Finalement 212 participants de l’étude IPERGAY ont été inclus dans cette étude, 106 dans chaque groupe. 73 participants ont été infectés par une première IST, 45 dans le groupe sans traitement, 26 dans le groupe PEP se traduisant par un facteur de risque significatif de 0,53. Pour la gonorrhée, le facteur de risque est de 0,83 (25 cas dans le groupe sans traitement, 22 cas dans le groupe PEP), pour l’infection à chlamydia, le facteur de risque est de 0,30 (21 cas dans le groupe sans traitement, 7 cas dans le groupe PEP), pour la syphilis, le facteur de risque est de 0,27 (10 cas dans le groupe sans traitement, 3 cas dans le groupe PEP). L’observance est estimée à 83,3%. 27 personnes du groupe PEP ont arrêté le traitement, 3 ne l’ont pas commencé. Le nombre moyen de pilules utilisé a été de 6,8 par mois (de 3 à 15). Les effets indésirables ont été fréquents mais modérés, pour beaucoup des problèmes gastro-intestinaux, ce qui a conduit certains participants à l’arrêt du traitement. En conclusion, la prophylaxie post-exposition des IST dans cet essai a permis une réduction de 47% des infections chez les participants HSH sous PrEP en 8,7 mois de suivi. Elle n’a pas eu d’effet sur les gonorrhées mais a montré une forte efficacité sur les infections à chlamydia et les syphilis (70 à 73%). Le bénéfice d’une telle mesure à long terme n’est pas connu. La prophylaxie post exposition des IST n’est donc pas recommandée mais des études complémentaires méritent d’être conduites.

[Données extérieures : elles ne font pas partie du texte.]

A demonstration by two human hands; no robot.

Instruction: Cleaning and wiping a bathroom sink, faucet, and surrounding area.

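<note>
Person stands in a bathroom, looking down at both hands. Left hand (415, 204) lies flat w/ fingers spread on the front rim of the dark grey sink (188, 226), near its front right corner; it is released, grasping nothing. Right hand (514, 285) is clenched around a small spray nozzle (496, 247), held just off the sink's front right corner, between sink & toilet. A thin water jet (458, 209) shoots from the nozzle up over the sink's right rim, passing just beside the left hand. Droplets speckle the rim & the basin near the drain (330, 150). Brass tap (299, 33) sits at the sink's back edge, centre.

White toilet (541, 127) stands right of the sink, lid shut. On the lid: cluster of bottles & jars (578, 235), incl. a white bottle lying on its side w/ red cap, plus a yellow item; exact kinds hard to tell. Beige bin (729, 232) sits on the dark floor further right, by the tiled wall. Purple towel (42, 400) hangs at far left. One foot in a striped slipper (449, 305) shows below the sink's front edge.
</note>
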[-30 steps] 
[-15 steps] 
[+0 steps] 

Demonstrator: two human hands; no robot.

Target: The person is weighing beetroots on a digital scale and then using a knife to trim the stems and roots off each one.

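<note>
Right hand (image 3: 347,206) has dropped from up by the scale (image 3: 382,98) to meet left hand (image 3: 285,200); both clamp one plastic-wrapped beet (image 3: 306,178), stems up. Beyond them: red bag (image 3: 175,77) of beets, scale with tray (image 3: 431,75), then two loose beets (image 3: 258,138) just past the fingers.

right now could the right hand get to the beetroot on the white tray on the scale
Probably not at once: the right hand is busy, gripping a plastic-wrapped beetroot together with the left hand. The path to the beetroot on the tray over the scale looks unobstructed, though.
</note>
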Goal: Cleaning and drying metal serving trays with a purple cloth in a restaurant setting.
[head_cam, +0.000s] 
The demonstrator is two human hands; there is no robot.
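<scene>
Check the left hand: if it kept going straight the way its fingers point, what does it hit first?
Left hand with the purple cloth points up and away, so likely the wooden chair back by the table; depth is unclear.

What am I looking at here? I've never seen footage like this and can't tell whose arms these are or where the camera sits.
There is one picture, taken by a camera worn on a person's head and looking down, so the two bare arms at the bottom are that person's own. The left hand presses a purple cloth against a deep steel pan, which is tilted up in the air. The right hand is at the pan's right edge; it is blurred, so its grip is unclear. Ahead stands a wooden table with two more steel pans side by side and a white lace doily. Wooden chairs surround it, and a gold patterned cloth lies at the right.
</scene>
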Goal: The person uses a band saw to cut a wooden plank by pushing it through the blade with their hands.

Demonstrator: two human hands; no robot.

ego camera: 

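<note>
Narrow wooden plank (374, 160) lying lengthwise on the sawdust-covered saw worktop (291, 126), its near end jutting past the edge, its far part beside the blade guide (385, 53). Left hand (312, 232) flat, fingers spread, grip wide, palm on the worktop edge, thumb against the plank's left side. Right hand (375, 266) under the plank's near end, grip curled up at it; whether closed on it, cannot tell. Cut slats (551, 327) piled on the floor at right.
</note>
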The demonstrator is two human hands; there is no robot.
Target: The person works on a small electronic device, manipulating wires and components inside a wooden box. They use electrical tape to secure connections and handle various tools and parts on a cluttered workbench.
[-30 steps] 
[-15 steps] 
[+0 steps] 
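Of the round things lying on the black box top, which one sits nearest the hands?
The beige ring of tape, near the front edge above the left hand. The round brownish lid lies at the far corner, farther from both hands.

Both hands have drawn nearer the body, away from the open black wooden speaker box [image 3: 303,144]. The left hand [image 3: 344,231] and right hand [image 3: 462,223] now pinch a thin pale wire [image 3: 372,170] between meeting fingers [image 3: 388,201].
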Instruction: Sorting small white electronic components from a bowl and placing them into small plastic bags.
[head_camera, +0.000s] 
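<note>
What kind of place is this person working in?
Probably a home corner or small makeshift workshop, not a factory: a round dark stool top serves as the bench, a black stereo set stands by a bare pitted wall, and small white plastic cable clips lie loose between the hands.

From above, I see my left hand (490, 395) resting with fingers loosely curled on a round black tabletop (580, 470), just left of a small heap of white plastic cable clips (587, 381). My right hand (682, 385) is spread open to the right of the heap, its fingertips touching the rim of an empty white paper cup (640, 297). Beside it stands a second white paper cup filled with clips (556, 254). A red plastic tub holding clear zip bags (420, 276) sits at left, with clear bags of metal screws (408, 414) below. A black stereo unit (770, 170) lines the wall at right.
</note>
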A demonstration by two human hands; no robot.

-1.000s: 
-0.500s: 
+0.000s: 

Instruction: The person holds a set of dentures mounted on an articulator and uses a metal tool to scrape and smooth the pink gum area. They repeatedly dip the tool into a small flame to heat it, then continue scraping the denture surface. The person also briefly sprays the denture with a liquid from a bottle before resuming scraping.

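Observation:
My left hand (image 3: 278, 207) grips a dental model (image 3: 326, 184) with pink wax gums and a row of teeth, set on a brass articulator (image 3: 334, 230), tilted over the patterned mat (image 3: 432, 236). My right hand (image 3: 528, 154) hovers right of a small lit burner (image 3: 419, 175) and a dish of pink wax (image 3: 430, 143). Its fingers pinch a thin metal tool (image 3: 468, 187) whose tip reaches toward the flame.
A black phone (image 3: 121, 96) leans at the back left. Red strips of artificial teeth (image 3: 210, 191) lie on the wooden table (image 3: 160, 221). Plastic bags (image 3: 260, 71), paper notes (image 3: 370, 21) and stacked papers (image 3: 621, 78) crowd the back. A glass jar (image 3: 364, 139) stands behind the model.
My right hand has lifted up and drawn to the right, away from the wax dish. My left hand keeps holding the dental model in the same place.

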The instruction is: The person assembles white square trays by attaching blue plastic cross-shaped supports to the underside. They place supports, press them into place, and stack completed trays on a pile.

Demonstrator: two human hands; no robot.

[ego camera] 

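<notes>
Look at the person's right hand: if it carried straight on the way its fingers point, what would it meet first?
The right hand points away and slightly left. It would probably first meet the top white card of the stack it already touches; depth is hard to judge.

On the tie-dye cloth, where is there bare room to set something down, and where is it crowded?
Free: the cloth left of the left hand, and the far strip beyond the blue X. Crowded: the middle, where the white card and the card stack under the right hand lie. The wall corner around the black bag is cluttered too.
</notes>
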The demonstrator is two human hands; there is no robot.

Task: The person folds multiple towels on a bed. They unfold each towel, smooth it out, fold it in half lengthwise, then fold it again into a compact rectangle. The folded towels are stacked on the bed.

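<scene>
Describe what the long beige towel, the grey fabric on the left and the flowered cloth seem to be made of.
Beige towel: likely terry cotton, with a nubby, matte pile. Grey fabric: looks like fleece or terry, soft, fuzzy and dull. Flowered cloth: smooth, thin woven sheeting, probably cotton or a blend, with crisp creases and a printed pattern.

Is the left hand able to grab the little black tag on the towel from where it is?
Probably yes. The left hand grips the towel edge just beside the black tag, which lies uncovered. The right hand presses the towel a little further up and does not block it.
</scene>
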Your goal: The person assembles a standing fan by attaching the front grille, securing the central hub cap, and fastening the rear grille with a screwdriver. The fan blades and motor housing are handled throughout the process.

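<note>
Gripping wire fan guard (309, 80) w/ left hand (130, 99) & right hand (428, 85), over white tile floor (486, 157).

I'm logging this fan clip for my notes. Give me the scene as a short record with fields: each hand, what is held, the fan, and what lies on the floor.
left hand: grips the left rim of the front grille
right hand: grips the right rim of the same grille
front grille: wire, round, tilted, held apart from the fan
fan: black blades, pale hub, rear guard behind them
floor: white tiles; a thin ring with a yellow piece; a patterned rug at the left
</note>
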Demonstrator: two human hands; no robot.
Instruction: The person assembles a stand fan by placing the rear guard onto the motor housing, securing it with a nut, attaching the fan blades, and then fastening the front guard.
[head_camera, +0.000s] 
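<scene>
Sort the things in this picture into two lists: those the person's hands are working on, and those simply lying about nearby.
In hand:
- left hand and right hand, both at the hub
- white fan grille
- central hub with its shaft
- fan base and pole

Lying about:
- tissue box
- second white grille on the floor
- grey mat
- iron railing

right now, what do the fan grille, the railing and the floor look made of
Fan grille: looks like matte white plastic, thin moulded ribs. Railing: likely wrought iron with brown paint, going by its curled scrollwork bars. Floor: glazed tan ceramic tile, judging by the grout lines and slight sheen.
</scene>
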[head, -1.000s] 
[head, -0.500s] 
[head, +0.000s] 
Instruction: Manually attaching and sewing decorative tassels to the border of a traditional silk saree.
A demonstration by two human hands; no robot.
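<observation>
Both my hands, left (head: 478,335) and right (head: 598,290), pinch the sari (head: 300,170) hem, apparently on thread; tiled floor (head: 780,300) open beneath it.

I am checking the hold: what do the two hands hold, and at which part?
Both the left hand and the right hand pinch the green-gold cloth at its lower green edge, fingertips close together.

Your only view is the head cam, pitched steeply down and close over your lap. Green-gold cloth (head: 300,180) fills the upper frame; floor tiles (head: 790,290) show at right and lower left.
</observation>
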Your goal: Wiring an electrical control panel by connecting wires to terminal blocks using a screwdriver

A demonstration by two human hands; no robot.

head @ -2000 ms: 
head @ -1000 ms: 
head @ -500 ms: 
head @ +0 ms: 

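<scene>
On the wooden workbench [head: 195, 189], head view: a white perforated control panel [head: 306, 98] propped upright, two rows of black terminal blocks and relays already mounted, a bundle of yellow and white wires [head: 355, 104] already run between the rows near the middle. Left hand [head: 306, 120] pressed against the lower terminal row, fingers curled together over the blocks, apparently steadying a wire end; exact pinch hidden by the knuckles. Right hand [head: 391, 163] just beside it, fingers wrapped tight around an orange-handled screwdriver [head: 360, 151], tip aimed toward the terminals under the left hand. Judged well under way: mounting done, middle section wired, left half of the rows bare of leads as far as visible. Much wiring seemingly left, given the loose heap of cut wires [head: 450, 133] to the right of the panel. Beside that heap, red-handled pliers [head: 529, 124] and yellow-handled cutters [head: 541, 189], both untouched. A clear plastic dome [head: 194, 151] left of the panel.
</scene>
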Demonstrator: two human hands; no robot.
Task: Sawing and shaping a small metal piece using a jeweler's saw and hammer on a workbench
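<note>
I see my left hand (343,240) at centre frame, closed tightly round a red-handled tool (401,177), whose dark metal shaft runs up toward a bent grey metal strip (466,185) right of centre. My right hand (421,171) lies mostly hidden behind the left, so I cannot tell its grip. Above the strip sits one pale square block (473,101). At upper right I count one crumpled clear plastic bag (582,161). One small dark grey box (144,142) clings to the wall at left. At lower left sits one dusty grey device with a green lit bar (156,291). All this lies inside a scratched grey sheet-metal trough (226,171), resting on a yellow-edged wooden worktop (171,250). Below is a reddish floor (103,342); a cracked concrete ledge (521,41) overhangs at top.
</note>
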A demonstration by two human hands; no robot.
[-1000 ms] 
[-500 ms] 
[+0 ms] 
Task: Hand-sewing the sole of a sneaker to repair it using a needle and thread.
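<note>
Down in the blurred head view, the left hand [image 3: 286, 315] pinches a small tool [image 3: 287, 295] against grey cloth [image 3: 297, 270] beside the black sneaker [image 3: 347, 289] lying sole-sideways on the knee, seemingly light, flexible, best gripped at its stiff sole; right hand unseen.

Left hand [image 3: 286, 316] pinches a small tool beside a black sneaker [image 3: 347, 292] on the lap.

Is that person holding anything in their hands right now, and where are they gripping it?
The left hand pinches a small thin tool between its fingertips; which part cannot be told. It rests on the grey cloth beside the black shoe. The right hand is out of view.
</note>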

À la suite de cette présentation, nous avons décerné la palme de la question la plus provocante de la semaine à la personne de l’audience qui a demandé le plus sérieusement du monde à Jean-Michel Molina : « dans les fermes d’élevage aux alentours on donne en général des antibiotiques au bétail parce que cela leur fait gagner du poids. Avez-vous remarqué un gain de poids chez les participants de cette étude ? ».